I am Efstratios Gavves and I am a researcher in the area of Computer Vision and Machine Learning. Computer Vision is gaining more and more popularity lately, especially with expensive and impressive buy-outs of spin-off research companies by tech giants. Is it, however, that computer vision is a hype, a trend, that is likely to be forgotten in a couple of years, or is it here to stay? As by explaining things one understands them better and also improves his/her narrative skills, I thought to start (yet another :-P) blog about Computer Vision and Machine Learning. I will often try to discuss things from a more humane (hopefully) perspective, without many equations, so that even non-specialists can understand what Computer Vision is about. Today I will start with my first blog post and discuss a brief history of Computer Vision.
The early days
The first attempt to solve (!) the problem of Computer Vision was made by Seymour Paper. This first attempt was brave enough to be referred to as the summer vision project. Apparently, the summer vision project was not as successful as intended, otherwise we would not be here and talking. And the reason why it was not successful is that computer vision is more complicated than what most people would think. It is not about translating the lights and the colors and the shades into pixels. It is about translating the pixels into abstract mathematical concepts, which challenge basic philosophical definitions of what is a concept, what is an object and why is a chair a chair? In fact, according to cognitive research the human brain, an energy devouring organ, is devoting something between 40-70% of its capacity into processing the visual signals that the eye receives, which is not a coincidence. So, why is Computer Vision so difficult?

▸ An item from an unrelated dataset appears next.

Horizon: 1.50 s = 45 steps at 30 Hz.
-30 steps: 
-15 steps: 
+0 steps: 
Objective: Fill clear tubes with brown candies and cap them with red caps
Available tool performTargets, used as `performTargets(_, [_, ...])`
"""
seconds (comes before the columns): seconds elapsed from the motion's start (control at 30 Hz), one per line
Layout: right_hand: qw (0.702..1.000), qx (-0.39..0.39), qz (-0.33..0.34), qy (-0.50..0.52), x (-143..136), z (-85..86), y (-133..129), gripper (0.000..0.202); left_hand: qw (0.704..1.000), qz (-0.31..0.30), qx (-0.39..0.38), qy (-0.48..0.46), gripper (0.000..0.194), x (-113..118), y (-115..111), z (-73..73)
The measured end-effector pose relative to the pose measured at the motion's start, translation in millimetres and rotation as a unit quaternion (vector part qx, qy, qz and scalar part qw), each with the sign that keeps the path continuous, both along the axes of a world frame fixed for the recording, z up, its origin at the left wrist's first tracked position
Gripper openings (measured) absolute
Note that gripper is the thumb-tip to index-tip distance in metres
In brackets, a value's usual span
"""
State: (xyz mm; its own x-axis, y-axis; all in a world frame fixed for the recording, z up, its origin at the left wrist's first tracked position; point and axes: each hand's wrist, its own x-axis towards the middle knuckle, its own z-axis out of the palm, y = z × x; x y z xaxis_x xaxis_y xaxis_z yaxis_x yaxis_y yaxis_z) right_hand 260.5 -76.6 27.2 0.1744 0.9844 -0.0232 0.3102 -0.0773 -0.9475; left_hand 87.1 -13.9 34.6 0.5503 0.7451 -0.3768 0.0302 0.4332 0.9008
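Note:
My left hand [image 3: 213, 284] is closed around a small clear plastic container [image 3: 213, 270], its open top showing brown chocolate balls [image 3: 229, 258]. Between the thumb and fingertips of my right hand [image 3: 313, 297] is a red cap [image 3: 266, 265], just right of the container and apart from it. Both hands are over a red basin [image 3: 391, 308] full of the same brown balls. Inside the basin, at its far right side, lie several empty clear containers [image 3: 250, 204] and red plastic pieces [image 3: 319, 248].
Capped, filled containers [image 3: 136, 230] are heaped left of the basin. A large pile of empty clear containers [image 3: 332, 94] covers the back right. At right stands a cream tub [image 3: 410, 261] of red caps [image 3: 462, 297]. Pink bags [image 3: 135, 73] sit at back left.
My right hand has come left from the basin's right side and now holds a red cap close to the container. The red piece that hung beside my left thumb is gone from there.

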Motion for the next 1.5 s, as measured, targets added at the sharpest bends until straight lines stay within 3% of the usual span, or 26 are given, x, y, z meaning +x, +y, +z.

Understanding the difficulty of computer vision is extremely challenging, as we humans train ourselves to recognize our environment ever since we are newborns. Newborns, which by the way, can see only very blurry images for quite a long time. Perhaps an example of how difficult vision is, is to check the picture on the left (this picture was also on the cover of my thesis). In this picture we have what appears to be a simple triangle on a table. Now, try to explain this picture, does it feel right? Apparently not! There is something definitely off with this picture. So, if for a human with so many years of training such a ordinary image causes so much trouble, imagine the trouble we need to get in to teach a computer how to see.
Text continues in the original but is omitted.